» **Task item**
Search the listing below for "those". Copy each matching line.

» **Provided material**

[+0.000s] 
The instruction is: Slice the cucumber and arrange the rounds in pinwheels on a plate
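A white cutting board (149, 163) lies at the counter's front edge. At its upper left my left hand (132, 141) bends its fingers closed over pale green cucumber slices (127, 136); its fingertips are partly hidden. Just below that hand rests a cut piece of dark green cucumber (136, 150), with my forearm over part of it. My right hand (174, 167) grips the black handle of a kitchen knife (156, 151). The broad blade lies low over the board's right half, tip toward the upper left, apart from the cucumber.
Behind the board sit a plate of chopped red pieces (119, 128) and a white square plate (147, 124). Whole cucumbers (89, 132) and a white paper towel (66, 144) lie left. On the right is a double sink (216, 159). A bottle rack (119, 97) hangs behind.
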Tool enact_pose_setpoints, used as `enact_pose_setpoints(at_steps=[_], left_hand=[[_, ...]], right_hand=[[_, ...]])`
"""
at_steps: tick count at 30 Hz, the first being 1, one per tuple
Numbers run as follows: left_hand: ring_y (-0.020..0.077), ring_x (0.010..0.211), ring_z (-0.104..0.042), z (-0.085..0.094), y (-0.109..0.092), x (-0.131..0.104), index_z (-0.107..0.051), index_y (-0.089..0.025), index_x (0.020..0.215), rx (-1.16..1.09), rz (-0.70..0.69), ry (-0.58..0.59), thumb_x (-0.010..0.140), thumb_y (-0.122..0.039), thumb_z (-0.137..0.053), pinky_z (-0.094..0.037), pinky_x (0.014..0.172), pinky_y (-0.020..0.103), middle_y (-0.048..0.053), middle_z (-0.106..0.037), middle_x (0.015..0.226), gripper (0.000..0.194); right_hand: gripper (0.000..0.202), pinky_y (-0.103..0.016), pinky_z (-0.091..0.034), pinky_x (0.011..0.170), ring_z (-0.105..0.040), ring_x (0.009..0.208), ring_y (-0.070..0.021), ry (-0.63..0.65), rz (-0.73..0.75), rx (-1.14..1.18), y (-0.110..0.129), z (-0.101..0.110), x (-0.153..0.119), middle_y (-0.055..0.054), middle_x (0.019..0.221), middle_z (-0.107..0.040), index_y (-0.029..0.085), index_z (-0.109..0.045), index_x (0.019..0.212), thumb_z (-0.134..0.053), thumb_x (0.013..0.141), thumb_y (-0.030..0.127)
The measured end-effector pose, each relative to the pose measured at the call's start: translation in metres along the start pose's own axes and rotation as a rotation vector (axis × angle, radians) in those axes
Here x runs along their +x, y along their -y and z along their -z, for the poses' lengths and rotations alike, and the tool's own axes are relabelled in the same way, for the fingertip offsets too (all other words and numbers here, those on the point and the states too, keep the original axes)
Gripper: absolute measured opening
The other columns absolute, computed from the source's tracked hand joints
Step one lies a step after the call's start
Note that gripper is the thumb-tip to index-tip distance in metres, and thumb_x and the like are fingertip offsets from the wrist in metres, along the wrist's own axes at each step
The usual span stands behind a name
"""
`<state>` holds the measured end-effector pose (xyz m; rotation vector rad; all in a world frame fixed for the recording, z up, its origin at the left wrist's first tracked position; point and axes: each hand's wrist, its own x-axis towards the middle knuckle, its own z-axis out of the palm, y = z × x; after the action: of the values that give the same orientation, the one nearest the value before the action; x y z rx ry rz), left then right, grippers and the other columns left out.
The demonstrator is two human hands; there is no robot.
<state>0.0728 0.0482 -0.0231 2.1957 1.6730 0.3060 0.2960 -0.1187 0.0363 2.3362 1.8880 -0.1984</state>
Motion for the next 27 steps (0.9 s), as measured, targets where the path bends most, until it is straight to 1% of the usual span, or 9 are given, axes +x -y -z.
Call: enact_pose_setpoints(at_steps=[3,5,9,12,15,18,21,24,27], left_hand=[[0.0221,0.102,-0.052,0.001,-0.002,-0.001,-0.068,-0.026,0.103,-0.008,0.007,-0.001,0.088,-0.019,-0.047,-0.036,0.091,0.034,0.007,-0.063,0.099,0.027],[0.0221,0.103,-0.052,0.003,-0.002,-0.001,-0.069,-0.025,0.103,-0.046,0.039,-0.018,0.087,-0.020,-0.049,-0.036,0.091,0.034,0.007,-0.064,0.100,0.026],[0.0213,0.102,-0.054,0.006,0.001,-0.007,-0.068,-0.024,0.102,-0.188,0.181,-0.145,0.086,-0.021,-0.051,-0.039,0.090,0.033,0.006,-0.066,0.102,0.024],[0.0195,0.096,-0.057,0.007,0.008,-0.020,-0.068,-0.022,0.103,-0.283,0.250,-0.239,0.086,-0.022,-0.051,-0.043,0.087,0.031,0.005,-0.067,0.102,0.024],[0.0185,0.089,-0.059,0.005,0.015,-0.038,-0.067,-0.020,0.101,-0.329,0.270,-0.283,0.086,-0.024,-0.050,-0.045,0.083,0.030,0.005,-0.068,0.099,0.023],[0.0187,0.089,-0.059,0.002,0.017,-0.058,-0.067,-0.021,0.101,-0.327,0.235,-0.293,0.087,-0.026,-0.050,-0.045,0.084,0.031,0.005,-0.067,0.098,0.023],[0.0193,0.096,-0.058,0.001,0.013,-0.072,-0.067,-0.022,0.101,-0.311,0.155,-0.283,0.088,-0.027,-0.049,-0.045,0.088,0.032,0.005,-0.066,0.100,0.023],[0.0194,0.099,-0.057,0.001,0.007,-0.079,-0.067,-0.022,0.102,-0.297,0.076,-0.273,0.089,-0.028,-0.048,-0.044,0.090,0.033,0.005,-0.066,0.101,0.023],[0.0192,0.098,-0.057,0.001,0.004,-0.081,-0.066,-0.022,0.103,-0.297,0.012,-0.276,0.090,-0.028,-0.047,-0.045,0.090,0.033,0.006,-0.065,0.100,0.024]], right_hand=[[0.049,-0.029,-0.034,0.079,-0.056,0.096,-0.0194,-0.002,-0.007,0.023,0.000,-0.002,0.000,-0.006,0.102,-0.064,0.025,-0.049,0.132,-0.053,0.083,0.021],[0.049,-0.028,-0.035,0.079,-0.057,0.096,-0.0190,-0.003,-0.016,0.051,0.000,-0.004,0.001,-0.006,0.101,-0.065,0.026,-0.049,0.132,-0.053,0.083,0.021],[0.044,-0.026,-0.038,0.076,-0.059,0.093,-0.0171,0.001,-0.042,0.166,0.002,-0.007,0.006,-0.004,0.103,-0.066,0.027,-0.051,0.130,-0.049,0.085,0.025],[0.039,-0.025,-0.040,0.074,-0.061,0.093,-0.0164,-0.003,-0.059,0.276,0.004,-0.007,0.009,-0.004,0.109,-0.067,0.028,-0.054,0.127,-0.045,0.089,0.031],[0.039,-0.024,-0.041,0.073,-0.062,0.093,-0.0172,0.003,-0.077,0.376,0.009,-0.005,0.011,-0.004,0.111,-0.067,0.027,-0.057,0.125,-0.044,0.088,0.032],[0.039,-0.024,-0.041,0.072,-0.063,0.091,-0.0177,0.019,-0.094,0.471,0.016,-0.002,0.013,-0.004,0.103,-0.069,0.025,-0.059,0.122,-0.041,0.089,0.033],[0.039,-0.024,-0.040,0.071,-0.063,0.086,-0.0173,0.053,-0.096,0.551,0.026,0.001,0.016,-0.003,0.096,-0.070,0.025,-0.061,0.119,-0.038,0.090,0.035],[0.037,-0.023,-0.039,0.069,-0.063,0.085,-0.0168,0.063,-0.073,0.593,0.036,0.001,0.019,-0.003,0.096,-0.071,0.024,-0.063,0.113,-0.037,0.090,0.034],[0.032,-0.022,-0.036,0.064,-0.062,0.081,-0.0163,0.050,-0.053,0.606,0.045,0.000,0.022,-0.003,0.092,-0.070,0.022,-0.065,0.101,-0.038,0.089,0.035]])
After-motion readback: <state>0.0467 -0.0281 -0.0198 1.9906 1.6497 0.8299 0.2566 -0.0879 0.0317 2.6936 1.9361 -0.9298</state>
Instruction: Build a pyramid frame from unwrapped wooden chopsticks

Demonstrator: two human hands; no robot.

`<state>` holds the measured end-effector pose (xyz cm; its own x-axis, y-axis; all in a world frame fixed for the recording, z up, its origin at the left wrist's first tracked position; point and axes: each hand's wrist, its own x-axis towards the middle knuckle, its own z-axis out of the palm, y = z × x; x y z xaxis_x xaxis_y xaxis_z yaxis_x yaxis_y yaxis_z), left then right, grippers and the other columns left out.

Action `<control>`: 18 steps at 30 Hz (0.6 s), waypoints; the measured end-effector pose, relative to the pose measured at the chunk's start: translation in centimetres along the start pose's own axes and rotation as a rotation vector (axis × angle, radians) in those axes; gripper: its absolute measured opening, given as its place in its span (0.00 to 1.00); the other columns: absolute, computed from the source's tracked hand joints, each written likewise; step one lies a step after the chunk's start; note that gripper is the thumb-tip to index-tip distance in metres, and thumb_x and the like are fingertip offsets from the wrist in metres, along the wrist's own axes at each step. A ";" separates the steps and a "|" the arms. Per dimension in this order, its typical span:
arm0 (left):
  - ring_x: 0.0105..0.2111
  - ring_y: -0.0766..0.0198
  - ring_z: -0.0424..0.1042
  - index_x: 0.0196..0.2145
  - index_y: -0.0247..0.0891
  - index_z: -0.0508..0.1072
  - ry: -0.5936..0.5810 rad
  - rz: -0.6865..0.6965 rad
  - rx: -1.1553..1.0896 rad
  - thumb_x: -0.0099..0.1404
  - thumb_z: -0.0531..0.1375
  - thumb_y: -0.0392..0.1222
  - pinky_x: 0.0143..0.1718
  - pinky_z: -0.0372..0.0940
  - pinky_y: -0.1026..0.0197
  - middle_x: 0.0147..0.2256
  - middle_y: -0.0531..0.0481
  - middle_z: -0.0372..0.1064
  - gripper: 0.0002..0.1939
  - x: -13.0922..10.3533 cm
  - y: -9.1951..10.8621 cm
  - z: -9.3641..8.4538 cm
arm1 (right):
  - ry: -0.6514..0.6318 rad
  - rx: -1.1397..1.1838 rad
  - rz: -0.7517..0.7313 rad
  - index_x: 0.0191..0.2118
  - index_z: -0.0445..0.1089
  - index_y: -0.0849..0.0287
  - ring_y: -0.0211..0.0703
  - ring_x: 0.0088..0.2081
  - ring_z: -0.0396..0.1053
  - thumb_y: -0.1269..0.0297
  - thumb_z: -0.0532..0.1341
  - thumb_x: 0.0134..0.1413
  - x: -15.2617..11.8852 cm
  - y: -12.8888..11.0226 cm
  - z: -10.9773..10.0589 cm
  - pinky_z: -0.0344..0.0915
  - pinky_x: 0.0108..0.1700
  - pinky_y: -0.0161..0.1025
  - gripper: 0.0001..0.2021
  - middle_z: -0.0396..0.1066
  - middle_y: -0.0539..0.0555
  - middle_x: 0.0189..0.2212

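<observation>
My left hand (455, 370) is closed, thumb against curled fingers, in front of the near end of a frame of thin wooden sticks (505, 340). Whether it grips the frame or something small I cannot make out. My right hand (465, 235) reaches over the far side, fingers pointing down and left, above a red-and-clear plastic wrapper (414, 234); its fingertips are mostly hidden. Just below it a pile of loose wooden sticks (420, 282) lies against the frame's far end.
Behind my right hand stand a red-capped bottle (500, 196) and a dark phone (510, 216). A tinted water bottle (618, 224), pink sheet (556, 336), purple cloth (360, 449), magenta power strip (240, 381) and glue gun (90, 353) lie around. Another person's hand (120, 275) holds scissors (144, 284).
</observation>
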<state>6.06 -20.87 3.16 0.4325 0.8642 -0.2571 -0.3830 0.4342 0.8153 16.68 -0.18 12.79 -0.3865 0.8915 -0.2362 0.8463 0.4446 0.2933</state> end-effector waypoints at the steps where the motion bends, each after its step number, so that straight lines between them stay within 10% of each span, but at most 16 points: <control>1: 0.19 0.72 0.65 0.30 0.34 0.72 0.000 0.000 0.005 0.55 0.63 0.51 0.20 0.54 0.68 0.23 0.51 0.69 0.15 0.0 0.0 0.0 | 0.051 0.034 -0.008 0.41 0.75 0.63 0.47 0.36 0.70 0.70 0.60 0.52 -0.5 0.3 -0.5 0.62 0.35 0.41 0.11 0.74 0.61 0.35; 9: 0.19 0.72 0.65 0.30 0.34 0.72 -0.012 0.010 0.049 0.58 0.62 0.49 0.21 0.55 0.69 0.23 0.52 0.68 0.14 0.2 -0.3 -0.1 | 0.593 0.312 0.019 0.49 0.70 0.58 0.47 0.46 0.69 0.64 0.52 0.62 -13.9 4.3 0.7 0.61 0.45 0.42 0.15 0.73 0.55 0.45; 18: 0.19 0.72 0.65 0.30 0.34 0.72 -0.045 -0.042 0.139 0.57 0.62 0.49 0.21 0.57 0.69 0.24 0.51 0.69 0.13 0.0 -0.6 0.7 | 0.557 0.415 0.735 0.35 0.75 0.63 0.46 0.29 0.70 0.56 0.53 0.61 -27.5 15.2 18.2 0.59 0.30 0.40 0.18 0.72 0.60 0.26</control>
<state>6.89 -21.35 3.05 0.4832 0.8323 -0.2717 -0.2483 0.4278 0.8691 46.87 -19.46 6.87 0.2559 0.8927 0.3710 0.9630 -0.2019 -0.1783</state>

» **Task solution**
The measured end-effector pose, each relative to the pose measured at the call's start: translation in metres along the start pose's own axes and rotation as a rotation vector (axis × angle, radians) in those axes
Here x runs along their +x, y along their -y and z along their -z, for the poses' lengths and rotations alike, and the tool's own axes are relabelled in the same way, for the fingertip offsets too (all other words and numbers here, those on the point and the states too, keep the original axes)
Action `<control>`: 18 steps at 30 Hz (0.6 s), waypoints; the measured end-effector pose, relative to the pose measured at the chunk's start: translation in centimetres along the start pose's own axes and rotation as a rotation vector (axis × angle, radians) in those axes; gripper: its absolute measured opening, given as its place in its span (0.00 to 1.00); the other columns: absolute, computed from the source's tracked hand joints, each written likewise; step one lies a step after the chunk's start; note that gripper is the thumb-tip to index-tip distance in metres, and thumb_x and the like are fingertip offsets from the wrist in metres, along the wrist's own axes at each step. A ";" separates the steps and a "|" the arms. Per dimension in this order, its typical span:

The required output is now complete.